Why fast diets aren’t effective

Why fast diets aren’t effective

According to Dr. Fuhrman , in Italy known for a vegetarian-based diet that took his name, or the Fuhrman diet , fast diets are not effective, and are indeed the cause why people continue to gain weight.

Let’s see what are the reasons why not to choose a fast diet according to the famous doctor.

Why fast diets aren’t effective

  • The dr. Fuhrman   explains that most fast diets involve eliminating something from a normal diet.

    Many of us are used to a balanced diet, in which excess calories and a sedentary lifestyle determine a weight gain that we will call “flab”. When we try a fast diet to lose the flab, nine times out of ten we will be advised to eliminate certain foods that we normally eat: for example carbohydrates, if we try a protein diet. Or: all dairy products. Or again: pasta.

    Fast diets, to be effective, leverage the motivation of those who want to lose weight. Initially we are all very motivated to get rid of the flab!
    We would be capable of superhuman efforts, and therefore we welcome the sacrifices: no dairy? Let’s go to the cheeses. No sweets? Robetta, what do you want me to be saying goodbye to sugar for a week or two?

    Subsequently, even after just two or three days, it is our head that rebels. Maybe yes, we have results, and the great thing about fast diets is that they go away quickly, so from the following week we could resume eating normally. And there the donkey falls.

    Almost everyone, after a fast and drastic diet, with the elimination of certain foods, returns not only to eating normally, but to excess precisely in the foods they had eliminated.
    It is a clear compensation mechanism . However, metabolism is a self-regulating system. If after a fast diet we return to eating as before, the flab will not only come back to besiege us, but we will also have a few extra pounds. For this reason, those who return to a balanced diet after a high-protein diet regain all the weight lost within a maximum of two or three years.

  • Fast diets don’t teach us to eat better.

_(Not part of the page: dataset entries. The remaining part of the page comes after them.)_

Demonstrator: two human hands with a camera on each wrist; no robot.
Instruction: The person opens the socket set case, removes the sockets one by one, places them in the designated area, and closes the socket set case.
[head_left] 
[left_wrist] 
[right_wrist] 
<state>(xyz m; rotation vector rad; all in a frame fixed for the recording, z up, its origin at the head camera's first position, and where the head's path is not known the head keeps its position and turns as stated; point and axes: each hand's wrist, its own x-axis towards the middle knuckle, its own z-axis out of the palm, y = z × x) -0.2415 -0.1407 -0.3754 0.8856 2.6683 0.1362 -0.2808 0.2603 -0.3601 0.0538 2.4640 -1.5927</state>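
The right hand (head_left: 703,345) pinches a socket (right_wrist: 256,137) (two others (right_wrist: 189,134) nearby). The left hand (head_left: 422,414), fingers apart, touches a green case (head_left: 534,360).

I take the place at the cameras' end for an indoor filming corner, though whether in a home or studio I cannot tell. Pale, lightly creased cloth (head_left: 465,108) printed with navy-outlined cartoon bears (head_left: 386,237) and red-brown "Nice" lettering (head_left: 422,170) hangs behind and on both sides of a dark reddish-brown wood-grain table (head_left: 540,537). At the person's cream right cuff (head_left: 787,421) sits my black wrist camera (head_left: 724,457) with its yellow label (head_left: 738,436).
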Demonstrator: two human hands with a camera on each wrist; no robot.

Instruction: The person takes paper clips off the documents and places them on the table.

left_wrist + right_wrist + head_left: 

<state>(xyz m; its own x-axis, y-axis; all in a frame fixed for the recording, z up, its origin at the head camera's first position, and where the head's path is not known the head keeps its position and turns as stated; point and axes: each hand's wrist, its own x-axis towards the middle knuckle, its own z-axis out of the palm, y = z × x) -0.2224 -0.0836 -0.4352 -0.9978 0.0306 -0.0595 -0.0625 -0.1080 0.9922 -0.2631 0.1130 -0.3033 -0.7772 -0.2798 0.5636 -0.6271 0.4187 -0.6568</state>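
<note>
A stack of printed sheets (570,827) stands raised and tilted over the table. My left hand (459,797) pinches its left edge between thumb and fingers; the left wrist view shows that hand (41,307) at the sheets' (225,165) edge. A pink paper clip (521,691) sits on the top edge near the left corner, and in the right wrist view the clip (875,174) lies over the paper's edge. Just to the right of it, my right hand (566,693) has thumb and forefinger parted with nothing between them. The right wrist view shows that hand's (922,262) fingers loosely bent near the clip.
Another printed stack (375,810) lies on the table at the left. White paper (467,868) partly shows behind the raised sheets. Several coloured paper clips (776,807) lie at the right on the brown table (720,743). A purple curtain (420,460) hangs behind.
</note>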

    The diet we decide to do is a diet to follow for life. Can we ever eliminate foods for life? And if so, which ones and to what extent? What will happen after a month, two or a year? Will we be able to continue eating like that?

  • Another problem for those who go on a diet and fail is hunger.

    Fast diets are often drastic. The consequence of a diet that focuses on fruits and vegetables but eliminates all fatty foods or complex carbohydrates, for example, is that it will make me incredibly hungry. But what kind of hunger? Not a real hunger, the one for which I need to feed myself, but a fictitious, toxic hunger. In short, it would be what we call the munchies, the hunger for foods that stimulate the production of dopamine in the brain, which is why we feel better eating them. It is a hunger that we can overcome with the right precautions, but which increases if we make reckless sacrifices. Many people, following drastic and fast diets, have begun to have borderline eating behaviors, often a wake-up call.
    For example, bingeing and then resuming the diet. It is an exasperating and very bad mechanism in terms of health. An effective diet does not have to drive us crazy, nor do we become victims of toxic hunger.

    But then, if fast diets are not effective, which diet allows us to lose the flab without also losing reason?
    Well, an example is given by the food plan that dr. Fuhrman illustrated in his book “Eat to live”: eat (prefer) foods with a high nutritional content over calorie content. In short, foods that nourish us and give us energy, but without just giving us energy without nutrients. Then the vegetables, legumes, fruit and unrefined cereals. It would be enough to increase the consumption to lose weight without giving up the foods we love every now and then.
    One way to do this is with the famous 80/20 diet.